── Source records

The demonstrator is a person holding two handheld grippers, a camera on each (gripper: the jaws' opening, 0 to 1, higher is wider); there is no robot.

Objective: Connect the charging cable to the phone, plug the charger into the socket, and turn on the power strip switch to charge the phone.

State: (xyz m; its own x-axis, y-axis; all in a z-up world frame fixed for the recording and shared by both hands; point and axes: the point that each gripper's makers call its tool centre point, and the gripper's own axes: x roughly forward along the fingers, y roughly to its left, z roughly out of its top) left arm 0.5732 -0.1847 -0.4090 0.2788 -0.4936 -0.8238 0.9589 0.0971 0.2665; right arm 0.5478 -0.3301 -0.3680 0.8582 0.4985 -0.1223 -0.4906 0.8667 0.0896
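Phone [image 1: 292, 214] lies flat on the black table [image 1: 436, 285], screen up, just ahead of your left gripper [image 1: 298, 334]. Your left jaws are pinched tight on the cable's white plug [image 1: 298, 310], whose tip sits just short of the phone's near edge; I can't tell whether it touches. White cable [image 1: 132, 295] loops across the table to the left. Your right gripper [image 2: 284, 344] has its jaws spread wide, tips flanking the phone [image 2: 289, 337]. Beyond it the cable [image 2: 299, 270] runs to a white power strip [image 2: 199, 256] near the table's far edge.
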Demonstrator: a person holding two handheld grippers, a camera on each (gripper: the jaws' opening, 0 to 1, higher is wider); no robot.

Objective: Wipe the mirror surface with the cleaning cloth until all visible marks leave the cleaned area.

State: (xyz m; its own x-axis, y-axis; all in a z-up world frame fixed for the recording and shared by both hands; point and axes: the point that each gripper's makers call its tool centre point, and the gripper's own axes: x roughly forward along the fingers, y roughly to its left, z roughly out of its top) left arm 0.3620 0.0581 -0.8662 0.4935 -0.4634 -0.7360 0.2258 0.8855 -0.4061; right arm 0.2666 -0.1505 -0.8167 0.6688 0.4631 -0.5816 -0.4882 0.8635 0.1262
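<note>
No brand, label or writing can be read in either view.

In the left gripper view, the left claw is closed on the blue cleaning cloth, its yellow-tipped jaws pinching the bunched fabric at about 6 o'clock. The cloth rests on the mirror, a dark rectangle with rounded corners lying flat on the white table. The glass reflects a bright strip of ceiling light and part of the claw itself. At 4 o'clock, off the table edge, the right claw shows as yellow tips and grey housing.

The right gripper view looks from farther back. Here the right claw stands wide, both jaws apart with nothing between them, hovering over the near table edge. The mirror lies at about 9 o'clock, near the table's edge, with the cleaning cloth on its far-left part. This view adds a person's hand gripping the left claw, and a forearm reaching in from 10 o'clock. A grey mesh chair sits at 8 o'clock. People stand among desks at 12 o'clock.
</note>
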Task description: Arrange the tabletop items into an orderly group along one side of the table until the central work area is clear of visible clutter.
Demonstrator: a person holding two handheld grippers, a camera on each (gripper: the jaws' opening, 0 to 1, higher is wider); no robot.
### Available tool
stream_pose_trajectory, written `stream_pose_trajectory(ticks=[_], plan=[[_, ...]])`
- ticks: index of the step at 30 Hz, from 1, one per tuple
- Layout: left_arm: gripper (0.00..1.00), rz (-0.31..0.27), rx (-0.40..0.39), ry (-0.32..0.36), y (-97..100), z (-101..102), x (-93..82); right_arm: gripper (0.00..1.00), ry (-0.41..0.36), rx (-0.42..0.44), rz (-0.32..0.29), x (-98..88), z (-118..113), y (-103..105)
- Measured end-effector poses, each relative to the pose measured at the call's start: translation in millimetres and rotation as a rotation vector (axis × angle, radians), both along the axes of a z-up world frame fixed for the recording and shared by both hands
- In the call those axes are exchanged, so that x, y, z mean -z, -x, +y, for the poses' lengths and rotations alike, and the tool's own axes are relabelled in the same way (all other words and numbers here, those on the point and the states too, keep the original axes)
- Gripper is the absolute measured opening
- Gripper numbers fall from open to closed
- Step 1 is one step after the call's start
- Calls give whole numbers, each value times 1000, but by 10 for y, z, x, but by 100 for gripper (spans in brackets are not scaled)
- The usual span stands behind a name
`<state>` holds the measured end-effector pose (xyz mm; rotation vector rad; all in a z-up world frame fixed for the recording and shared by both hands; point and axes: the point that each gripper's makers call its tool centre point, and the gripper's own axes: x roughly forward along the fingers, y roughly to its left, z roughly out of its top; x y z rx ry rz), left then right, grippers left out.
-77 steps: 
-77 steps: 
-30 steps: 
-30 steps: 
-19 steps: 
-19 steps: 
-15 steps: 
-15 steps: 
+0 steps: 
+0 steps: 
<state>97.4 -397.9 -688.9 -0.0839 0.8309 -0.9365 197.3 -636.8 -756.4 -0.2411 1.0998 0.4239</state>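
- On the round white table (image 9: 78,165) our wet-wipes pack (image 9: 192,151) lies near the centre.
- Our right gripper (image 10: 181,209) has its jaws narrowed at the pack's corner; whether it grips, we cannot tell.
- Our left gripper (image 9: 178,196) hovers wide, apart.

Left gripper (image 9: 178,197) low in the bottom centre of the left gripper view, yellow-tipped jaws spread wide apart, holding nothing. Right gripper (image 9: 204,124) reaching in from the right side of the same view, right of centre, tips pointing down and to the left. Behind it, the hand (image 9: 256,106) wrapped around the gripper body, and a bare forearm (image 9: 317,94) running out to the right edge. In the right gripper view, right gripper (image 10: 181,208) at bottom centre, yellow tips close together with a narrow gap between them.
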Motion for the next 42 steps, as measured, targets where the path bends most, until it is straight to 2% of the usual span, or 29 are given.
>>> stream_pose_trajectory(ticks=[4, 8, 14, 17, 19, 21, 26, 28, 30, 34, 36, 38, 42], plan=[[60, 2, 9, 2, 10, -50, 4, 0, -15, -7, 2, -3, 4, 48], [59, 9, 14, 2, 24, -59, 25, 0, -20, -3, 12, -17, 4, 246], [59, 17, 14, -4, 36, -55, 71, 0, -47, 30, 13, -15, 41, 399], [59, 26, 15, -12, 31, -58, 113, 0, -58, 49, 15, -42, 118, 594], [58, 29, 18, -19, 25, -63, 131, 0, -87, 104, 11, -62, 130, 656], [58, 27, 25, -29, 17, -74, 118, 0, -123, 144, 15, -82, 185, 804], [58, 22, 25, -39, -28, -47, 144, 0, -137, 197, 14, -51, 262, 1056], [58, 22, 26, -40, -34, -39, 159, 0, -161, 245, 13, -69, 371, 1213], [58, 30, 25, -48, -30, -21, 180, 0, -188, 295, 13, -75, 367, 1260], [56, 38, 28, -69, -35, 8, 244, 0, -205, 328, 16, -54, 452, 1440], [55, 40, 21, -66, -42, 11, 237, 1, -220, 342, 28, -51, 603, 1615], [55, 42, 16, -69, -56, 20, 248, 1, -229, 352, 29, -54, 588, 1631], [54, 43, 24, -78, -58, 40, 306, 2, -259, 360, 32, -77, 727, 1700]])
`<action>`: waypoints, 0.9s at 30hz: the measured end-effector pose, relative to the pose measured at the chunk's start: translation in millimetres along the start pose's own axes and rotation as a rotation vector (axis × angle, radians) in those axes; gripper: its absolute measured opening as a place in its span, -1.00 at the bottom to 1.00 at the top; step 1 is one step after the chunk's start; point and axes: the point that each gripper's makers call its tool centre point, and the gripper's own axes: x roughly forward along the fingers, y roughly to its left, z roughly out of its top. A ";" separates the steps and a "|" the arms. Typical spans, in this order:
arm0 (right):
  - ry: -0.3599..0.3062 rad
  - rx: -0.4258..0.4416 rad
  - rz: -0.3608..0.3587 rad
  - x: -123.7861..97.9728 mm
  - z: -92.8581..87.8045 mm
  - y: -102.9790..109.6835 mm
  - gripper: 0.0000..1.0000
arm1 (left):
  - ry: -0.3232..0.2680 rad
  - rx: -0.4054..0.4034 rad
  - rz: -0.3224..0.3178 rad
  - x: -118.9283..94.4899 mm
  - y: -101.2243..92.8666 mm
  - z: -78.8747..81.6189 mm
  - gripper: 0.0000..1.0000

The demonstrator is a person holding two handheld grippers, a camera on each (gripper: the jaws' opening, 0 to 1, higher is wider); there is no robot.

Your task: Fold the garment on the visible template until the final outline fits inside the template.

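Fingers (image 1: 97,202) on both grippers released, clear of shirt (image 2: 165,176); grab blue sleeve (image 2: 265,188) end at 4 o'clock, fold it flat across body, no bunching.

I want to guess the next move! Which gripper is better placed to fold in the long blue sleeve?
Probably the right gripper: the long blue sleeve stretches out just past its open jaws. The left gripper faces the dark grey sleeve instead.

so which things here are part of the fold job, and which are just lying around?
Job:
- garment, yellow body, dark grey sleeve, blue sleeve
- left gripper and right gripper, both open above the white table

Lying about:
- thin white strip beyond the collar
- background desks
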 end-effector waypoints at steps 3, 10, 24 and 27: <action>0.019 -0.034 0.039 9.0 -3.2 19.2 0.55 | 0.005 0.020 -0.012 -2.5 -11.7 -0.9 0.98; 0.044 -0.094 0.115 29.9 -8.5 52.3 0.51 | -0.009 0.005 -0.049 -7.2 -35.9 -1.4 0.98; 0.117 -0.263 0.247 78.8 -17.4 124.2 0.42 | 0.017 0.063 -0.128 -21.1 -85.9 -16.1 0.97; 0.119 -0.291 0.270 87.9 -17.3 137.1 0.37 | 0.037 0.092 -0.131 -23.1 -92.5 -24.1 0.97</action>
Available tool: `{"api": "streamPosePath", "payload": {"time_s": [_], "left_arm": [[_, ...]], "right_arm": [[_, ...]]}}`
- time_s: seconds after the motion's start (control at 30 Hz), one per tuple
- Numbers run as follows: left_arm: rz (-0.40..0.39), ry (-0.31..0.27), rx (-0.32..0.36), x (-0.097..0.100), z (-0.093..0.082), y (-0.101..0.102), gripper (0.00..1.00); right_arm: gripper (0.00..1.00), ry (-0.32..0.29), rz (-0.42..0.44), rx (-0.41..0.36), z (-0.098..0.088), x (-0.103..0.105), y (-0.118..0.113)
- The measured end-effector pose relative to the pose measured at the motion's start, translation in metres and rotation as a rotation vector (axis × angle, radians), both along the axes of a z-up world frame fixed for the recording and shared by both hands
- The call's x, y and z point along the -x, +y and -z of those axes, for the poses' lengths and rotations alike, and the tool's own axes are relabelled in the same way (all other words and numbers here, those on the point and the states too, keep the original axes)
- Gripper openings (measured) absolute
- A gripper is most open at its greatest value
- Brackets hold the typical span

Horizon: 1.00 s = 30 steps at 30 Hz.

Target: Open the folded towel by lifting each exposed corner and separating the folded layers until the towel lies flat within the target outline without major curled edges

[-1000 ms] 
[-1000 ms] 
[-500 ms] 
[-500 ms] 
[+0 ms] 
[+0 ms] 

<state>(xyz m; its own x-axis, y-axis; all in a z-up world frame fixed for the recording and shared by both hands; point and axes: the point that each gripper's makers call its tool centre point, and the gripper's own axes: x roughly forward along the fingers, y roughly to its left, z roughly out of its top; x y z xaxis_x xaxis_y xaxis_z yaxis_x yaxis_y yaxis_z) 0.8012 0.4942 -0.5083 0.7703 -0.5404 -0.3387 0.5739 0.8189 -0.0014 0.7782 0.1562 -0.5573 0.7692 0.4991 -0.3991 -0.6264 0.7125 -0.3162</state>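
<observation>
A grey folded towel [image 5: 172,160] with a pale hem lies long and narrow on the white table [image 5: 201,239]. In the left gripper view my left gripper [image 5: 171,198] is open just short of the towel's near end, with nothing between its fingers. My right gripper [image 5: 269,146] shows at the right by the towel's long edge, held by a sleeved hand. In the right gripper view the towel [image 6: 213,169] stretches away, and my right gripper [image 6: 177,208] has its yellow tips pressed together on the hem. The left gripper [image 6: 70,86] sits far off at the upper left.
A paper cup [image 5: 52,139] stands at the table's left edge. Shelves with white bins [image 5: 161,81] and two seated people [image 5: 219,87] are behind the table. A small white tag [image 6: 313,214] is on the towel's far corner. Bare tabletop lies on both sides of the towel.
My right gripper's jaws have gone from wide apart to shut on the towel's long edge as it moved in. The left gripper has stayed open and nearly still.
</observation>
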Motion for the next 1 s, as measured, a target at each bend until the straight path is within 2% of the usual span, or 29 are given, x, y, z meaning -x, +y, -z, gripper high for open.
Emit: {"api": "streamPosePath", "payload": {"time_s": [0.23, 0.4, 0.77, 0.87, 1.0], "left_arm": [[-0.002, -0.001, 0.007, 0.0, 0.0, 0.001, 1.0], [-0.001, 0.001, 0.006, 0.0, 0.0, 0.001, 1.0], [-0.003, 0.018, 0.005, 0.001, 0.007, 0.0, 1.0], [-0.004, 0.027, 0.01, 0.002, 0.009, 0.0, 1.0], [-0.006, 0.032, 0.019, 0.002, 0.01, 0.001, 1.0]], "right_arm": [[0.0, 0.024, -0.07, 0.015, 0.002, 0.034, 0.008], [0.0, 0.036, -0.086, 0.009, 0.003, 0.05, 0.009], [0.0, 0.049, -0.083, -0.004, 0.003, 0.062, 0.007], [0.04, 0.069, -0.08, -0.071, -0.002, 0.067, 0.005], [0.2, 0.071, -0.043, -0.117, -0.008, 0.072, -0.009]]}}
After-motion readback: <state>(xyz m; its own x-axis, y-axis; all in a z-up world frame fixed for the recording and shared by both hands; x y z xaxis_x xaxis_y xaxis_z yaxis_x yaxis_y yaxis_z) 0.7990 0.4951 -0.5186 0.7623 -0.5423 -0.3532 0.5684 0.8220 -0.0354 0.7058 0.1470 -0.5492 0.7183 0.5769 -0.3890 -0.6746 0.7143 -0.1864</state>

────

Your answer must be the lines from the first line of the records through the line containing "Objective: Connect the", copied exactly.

The demonstrator is a person holding two handheld grippers, a camera on each (gripper: the jaws' opening, 0 to 1, higher is wider); there is no robot.

Objective: Connect the charging cable to the phone, plug the charger into the socket, and turn on the power strip switch to charge the phone.

What the exercise required has been answered in full.